Nous fûmes au logis avant mes esclaves, qui ne pouvaient assez s’étonner de nous voir de retour ; je fis enfermer le coffre dans mon appartement, où je le gardai avec plus de soin qu’un trésor, et l’étranger s’en alla aussi content de moi que je l’étais de lui. Je continuai à me divertir avec mes amis, jusqu’à ce que j’eusse achevé de manger mon patrimoine ; je commençai même à emprunter, de sorte qu’insensiblement je me trouvai chargé de dettes. D’abord qu’on sut dans Surate que j’étais ruiné, je perdis mon crédit ; personne ne voulut plus me prêter, et mes créanciers, fort impatients de ravoir leur argent, me sommèrent de le leur rendre.
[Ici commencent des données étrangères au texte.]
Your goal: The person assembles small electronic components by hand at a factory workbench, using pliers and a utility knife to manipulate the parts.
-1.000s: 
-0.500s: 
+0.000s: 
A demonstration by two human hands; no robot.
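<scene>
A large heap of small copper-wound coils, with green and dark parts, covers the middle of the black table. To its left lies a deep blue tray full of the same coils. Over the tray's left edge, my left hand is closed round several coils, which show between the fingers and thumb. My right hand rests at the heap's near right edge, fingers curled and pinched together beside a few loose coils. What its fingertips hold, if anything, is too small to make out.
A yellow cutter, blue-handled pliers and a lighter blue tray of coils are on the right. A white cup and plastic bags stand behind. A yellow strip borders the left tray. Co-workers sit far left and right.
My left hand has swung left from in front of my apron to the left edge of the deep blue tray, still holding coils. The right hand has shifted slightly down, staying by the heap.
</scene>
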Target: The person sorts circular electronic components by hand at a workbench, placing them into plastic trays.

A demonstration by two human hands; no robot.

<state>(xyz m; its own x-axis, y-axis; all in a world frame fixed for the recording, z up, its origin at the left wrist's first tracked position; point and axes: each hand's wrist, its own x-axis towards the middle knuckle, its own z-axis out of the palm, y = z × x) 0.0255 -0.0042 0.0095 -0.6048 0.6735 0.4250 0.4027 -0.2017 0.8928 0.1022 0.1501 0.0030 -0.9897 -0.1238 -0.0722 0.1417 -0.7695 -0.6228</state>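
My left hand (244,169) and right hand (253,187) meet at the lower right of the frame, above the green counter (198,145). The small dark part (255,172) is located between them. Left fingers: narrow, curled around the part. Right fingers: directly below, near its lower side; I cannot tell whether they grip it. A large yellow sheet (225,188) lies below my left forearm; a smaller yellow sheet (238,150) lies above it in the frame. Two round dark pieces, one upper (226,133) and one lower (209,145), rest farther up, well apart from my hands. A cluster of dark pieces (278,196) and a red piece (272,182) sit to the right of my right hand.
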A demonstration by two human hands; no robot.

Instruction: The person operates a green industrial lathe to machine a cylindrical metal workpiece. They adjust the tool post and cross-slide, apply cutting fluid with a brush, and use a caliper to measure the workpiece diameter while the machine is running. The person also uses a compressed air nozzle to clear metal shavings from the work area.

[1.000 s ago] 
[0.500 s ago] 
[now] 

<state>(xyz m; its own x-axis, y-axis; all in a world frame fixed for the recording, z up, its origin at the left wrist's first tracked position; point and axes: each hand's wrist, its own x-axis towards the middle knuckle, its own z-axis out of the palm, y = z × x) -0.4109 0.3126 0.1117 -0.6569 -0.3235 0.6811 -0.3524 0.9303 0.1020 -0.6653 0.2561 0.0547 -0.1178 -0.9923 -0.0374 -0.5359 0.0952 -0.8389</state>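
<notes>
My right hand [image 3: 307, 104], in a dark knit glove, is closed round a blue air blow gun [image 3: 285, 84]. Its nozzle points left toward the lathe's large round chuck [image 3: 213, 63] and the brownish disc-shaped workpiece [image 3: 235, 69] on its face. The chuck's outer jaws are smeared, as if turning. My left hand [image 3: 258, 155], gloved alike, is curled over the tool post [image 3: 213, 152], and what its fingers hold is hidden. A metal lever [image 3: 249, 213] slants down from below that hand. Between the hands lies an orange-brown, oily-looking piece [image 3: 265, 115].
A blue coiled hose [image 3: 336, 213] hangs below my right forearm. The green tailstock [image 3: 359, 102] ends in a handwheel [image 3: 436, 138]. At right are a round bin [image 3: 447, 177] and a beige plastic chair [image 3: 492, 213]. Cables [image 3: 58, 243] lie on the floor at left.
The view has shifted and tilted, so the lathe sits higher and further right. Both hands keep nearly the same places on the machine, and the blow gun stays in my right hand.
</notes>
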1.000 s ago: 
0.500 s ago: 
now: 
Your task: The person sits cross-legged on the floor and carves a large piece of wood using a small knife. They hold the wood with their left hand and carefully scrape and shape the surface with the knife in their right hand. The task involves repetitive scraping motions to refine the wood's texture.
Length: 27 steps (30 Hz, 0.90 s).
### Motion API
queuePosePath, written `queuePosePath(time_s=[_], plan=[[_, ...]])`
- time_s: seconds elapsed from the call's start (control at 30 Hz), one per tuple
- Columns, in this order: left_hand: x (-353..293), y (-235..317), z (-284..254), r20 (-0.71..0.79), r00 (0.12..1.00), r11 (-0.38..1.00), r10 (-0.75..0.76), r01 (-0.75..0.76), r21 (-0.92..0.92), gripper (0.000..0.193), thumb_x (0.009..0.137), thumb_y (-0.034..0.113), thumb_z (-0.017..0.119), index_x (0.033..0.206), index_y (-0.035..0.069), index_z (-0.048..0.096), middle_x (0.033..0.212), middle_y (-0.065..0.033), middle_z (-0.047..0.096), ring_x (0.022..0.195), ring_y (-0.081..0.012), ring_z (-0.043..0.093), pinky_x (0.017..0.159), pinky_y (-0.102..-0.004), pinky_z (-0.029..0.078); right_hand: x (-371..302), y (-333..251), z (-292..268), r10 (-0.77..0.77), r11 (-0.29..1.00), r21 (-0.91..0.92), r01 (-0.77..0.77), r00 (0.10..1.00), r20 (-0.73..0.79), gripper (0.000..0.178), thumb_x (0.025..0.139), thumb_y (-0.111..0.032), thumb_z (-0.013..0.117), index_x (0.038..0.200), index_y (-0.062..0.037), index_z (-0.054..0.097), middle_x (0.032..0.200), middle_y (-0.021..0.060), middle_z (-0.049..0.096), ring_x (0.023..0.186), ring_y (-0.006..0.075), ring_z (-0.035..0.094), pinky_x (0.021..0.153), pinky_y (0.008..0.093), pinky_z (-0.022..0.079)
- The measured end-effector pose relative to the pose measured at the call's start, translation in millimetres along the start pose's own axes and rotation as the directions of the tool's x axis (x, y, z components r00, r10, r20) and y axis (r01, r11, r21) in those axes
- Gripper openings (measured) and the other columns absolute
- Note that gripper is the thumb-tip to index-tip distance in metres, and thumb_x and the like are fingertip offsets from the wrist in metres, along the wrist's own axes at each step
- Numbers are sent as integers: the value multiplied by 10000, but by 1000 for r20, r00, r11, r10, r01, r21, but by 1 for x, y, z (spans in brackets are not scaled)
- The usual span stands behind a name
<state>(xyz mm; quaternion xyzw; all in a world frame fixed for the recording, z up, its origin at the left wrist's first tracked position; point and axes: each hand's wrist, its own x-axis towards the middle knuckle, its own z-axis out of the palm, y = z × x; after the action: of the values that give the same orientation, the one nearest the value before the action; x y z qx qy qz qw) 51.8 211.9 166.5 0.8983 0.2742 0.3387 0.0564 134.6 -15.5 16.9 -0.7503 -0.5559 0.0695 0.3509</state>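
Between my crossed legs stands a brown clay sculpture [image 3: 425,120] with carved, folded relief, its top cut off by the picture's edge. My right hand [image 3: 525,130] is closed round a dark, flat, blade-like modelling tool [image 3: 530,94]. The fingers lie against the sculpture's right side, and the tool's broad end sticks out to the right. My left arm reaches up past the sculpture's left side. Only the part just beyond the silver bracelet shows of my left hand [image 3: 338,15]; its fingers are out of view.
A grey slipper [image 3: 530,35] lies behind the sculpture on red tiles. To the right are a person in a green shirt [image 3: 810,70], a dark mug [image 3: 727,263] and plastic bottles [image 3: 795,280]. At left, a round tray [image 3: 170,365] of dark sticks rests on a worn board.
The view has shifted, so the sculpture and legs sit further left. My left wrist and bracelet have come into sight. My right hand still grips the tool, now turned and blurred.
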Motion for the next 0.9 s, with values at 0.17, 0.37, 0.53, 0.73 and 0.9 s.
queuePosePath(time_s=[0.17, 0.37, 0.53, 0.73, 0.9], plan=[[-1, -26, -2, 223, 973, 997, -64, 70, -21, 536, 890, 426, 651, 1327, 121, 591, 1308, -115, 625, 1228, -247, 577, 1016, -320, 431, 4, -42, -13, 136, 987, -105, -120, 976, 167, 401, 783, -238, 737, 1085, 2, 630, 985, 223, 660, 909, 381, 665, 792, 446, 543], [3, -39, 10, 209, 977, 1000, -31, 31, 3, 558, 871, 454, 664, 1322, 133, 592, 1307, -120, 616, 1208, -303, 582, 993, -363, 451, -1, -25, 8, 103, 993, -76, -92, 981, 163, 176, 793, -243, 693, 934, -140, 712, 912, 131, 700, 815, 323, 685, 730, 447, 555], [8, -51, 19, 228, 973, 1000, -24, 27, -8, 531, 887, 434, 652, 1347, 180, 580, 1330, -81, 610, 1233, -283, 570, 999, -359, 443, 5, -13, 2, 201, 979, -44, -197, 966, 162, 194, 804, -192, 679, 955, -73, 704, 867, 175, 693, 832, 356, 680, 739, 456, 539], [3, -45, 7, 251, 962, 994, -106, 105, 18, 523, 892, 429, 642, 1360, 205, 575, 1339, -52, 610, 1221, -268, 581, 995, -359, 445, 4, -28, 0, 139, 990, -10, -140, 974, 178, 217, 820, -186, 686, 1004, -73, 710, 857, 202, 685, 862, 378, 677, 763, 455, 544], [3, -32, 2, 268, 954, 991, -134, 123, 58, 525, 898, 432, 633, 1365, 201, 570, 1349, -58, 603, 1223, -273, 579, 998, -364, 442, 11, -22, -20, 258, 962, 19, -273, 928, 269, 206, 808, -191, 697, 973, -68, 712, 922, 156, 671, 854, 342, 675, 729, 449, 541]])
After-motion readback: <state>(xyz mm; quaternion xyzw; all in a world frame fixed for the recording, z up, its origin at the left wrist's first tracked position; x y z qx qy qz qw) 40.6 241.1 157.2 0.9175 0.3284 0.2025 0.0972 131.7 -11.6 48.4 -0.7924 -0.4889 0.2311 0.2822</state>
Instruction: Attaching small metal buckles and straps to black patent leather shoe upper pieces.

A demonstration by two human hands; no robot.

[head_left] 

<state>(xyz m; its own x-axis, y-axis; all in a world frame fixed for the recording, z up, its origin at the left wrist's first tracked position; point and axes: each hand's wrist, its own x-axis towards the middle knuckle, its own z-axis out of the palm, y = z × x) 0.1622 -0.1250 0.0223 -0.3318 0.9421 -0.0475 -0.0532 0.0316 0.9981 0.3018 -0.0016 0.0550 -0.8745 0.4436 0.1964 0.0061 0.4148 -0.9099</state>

Me voyant sans ressources, et, par conséquent prêt à essuyer des chagrins et des affronts, j’eus recours à mon coffre ; je le traînai une nuit de mon appartement dans ma cour, je m’y enfermai avec quelques provisions et le peu d’argent qui me restait. Je touchai le ressort qui faisait monter la machine ; puis, tournant une des vis, je m’éloignai de Surate et de mes créanciers, sans craindre qu’ils missent des archers à mes trousses.

Je fis aller le coffre pendant la nuit le plus vite qu’il me fut possible, et je croyais surpasser la vitesse des vents. À la pointe du jour, je regardai par un trou pour observer les lieux où j’étais. Je n’aperçus que des montagnes, que des précipices, qu’une campagne aride, qu’un affreux désert. Partout où je portais ma vue, je ne découvris aucune apparence d’habitation. Je continuai de parcourir les airs toute la journée et la nuit suivante. Le lendemain je me trouvai au-dessus d’un bois fort épais, auprès duquel il y avait une assez belle ville, située dans une plaine d’une très grande étendue.